* [Requirement]
Taking each line of the material below in turn, count those containing the string "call". Provide the number alone.

──────

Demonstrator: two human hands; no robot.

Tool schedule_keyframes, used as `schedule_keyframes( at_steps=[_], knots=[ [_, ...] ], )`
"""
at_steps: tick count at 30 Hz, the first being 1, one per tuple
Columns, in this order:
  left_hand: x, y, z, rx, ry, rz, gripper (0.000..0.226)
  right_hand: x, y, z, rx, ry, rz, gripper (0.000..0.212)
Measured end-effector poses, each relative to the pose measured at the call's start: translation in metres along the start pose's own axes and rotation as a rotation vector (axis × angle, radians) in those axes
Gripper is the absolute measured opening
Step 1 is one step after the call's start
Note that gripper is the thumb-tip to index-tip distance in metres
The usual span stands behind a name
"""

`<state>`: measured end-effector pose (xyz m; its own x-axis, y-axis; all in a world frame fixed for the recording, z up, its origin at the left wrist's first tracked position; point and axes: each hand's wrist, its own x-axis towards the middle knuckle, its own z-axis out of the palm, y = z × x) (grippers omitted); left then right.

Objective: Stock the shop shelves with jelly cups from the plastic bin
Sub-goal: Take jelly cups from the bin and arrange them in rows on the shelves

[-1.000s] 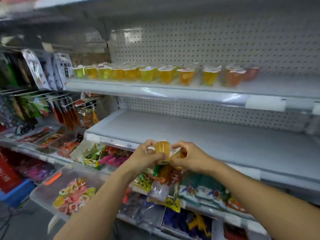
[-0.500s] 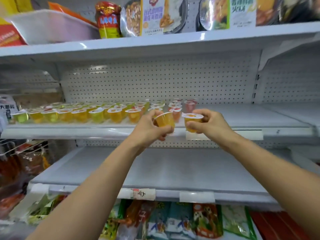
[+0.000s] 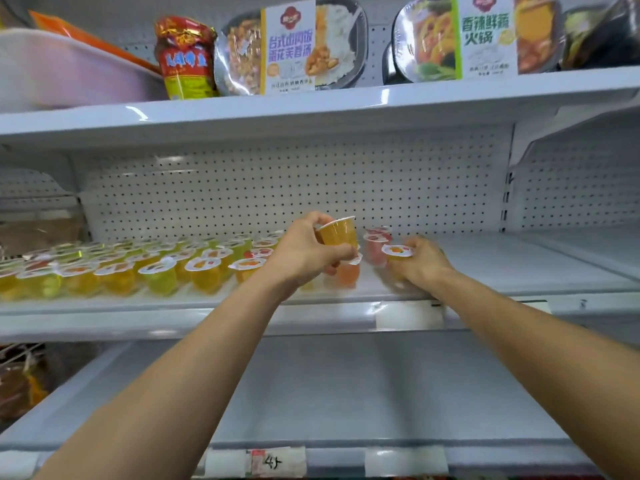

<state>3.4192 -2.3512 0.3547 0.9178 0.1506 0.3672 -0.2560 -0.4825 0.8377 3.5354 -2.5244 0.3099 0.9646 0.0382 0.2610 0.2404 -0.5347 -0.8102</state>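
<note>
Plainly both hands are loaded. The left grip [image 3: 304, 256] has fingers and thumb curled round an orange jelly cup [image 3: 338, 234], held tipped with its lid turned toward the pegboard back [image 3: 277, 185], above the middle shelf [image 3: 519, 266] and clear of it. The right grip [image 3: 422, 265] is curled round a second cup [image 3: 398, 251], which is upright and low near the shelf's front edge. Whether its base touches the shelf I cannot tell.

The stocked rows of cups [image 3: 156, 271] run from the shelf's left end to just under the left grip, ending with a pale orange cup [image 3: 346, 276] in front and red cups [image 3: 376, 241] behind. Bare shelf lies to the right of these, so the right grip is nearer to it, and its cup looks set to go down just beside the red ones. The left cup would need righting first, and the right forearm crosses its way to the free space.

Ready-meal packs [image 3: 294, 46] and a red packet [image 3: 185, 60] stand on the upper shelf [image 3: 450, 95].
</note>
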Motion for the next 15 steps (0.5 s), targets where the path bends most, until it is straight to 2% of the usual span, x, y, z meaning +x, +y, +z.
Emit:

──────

* [Written solution]
2